You refuse to define the problem in a comprehensive way in the first place. That's the meta-problem :)

The second issue is that you think it is impossible to define an "abstract good" in code quality given a specific context (team, product, market). The "abstract good" stems on its own for the given internal culture and market situation. Through some common sense examples, it is easy to see how "abstract good" wields influence on "practical parameters" critical to business survival/thriving.

As an analogy, I can say the "body is healthy". I am aggregating a bunch of metrics to say - "this is healthy". It doesn't mean the term "healthy" is meaningless. The term "healthy" has useful meaning although not at a mathematically precise level. One could even argue that the term "healthy" captures something even precise mathematics cannot capture (it's abstracted at a higher level). Apply similar argument to the term "code quality".

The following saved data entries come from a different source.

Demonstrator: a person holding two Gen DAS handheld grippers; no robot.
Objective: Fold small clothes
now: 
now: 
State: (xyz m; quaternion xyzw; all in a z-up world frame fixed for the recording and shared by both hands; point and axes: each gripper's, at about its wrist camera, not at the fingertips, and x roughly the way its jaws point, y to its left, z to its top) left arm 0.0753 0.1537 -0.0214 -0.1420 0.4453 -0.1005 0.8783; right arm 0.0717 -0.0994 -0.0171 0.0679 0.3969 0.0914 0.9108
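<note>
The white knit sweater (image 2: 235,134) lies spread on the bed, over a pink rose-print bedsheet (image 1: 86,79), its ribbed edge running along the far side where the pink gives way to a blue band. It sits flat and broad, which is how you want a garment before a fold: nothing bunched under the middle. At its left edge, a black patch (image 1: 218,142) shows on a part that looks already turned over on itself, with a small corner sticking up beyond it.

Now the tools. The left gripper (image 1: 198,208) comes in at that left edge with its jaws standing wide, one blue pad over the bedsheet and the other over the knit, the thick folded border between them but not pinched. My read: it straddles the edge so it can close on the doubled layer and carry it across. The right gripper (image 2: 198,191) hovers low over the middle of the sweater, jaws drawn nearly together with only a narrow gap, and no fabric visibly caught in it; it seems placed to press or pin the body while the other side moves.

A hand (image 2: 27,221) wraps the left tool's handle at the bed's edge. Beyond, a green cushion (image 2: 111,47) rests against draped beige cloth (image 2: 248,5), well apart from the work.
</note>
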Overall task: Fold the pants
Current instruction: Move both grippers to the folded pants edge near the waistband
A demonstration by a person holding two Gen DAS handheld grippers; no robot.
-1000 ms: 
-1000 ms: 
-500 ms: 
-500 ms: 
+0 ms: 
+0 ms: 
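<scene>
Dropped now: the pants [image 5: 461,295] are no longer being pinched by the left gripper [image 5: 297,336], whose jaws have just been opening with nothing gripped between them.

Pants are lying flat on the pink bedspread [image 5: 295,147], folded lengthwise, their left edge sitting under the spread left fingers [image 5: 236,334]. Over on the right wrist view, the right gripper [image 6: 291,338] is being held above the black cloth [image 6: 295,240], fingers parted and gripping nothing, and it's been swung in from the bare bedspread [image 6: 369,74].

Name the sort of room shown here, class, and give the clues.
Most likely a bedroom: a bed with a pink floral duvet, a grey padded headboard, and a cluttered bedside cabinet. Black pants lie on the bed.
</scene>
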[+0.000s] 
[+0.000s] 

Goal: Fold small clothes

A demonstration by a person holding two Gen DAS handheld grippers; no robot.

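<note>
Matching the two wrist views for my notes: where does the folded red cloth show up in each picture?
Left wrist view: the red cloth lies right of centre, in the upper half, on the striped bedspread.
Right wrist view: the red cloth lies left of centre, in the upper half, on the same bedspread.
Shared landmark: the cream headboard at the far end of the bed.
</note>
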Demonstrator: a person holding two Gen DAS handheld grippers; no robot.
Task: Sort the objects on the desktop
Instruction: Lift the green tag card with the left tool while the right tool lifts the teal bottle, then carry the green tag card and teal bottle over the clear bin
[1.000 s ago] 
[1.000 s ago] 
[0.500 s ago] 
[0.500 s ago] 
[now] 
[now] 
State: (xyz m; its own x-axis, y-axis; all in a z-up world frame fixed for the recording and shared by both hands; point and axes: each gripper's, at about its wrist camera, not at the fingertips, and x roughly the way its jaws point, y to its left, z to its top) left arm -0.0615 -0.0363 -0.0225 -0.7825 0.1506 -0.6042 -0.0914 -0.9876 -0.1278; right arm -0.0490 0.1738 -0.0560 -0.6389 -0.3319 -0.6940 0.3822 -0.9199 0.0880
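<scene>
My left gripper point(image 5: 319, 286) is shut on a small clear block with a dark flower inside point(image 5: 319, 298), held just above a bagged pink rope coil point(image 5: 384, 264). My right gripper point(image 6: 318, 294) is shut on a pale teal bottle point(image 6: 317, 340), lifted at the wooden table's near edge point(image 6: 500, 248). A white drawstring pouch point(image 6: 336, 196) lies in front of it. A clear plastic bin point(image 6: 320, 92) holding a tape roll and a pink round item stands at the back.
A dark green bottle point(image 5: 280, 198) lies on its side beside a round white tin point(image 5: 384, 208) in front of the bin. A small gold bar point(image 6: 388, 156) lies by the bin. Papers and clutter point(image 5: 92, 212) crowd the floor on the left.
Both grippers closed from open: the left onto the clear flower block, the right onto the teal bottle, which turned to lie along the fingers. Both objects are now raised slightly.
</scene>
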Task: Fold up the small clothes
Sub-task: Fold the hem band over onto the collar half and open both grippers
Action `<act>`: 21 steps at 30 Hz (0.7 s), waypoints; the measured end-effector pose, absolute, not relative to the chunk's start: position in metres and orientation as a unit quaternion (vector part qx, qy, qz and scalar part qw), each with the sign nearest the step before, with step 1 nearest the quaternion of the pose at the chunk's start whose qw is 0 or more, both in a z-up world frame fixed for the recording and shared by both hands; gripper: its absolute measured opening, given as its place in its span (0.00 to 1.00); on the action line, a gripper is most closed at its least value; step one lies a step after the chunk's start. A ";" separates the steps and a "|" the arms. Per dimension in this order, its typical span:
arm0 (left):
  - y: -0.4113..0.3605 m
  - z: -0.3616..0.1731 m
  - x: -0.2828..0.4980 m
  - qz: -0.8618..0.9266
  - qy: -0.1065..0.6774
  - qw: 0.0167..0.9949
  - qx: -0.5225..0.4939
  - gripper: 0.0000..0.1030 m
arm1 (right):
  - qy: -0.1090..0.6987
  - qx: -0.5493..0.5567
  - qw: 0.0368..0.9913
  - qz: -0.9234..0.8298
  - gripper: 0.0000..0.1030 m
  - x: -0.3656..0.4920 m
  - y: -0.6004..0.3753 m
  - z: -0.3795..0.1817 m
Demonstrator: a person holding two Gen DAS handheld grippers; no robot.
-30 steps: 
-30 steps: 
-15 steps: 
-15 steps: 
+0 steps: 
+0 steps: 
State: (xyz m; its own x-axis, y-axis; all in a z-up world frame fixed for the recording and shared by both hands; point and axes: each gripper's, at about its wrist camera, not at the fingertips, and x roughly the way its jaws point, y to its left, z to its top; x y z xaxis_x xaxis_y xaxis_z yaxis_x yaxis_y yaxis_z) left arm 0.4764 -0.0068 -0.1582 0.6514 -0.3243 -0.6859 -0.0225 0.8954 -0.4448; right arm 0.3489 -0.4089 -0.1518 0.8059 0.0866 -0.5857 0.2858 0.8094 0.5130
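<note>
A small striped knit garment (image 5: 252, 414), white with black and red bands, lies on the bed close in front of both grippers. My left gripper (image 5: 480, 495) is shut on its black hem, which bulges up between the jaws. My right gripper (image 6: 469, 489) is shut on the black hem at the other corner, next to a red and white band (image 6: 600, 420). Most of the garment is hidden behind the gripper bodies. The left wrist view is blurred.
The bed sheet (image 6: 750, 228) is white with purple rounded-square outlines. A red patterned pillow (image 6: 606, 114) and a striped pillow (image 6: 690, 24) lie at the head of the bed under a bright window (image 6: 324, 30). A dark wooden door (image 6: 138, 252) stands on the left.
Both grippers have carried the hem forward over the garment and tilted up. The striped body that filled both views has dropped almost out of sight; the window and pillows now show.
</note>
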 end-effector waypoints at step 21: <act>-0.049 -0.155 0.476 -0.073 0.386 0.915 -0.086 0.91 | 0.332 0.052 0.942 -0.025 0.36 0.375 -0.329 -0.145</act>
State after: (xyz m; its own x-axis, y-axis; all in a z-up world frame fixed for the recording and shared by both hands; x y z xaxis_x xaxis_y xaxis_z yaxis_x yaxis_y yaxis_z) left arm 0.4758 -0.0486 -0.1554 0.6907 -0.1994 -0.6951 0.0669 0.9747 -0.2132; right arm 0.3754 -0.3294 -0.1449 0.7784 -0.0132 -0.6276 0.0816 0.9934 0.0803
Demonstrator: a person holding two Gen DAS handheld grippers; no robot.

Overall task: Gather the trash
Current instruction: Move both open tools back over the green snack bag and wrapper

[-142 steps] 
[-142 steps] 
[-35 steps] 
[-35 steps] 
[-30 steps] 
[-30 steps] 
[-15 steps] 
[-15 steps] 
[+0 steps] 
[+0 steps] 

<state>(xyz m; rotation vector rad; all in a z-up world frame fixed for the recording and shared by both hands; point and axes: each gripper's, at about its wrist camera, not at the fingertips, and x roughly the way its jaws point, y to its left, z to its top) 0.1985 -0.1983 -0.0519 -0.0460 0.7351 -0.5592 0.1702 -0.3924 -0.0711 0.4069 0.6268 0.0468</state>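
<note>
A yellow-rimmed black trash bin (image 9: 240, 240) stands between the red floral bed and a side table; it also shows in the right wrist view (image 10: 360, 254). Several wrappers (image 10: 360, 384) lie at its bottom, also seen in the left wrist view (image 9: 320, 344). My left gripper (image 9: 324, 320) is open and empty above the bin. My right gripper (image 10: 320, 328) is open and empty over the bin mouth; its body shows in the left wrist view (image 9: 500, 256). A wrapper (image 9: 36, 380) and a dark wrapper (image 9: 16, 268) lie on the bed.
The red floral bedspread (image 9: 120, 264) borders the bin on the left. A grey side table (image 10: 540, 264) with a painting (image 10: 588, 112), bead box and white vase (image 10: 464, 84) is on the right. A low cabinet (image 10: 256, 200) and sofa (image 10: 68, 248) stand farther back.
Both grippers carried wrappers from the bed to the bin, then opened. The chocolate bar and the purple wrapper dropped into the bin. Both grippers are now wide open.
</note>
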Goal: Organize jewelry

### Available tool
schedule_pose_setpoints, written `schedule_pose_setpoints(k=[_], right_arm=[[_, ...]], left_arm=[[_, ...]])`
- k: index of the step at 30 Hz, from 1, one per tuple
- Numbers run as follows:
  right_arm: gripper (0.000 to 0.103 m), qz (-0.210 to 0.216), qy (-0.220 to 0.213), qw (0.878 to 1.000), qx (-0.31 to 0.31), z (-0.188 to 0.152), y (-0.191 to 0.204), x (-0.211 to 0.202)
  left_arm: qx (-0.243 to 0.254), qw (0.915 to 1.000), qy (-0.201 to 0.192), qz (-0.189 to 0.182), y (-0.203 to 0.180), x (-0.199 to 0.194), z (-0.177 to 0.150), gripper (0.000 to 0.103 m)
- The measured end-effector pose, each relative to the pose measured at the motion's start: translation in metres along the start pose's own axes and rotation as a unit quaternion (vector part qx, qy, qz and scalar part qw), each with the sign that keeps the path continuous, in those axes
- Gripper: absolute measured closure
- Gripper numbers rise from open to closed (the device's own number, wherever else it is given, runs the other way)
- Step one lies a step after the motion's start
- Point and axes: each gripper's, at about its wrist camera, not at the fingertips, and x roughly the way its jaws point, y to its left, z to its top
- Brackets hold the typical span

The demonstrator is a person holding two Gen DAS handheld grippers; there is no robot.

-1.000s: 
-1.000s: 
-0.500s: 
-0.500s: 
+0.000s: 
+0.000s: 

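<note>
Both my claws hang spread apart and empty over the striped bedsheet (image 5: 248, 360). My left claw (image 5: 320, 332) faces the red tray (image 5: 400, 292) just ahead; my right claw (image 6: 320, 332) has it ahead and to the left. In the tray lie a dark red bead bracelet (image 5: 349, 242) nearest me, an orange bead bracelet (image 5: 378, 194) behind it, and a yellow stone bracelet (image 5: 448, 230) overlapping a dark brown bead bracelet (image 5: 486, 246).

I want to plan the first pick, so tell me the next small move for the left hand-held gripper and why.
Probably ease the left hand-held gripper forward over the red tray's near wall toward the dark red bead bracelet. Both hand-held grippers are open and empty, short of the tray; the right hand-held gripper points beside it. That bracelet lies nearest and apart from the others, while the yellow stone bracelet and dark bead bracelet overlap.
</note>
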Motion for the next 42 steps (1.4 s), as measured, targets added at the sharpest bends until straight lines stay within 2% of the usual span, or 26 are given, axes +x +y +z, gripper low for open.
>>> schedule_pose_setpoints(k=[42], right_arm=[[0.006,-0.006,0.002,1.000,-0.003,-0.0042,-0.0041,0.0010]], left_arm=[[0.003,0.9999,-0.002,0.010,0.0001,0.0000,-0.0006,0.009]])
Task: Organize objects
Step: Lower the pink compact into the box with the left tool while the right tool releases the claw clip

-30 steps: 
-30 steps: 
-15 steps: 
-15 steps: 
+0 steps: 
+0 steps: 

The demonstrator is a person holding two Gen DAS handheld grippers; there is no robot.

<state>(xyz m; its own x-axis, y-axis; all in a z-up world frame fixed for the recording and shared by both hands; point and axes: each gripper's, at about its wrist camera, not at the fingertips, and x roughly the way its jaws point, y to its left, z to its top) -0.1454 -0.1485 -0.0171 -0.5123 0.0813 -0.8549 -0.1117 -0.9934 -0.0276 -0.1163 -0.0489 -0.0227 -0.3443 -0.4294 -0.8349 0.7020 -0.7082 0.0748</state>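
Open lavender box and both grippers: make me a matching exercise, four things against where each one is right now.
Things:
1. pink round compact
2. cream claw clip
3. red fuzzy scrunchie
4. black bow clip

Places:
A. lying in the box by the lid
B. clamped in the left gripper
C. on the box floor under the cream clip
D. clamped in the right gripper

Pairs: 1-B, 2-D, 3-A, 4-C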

Edit: Maybe it is better to explore the idea of code quality "via-negativa". Find what's actively harming beneficial outcomes. And remove it. If you cannot find many harmful things, then it has high code quality.


You’re falling for the trap I’m suggesting you avoid. Stop caring about platonic ideals of what Good Code ought to be, and start focusing on how well the code solves the problems it was built to solve.

You can call that good code if you want, but my argument is to stop caring about the code’s “quality”, as a value it carries independent of the problem.


It's not platonic, my argument is empiric.

The physician - operates "via negativa". He tries to find faults with the given body, tries his best, and when can't find - he calls it "healthy".

The engineer/businessman can look at the code from an empirical point of view.

If onboarding is bad -> code is bad

If understandability is bad -> code is bad

If deployment is bad -> code is bad

And so on. As you eliminate these issues, your "code quality" increases (just like as you eliminate disease, the body becomes more healthy).

Look into say, Taiichi Ohno's Toyota Production Management - one associates "zero defect" ~= "quality". So, the term quality alludes to a continuous elimination of faults and shortcomings.

The aggregate placeholder/banner term 'code quality' stems from very firm practical sources, that can be inspected, amended and improved.


Sure, but you are in agreement with what I’m saying; good code implies specificity towards the line-by-line writing and structuring of the language (that’s what “code” is, more or less), and I argue that’s useless, as do you here by citing examples of how the code solves the larger problem in the system.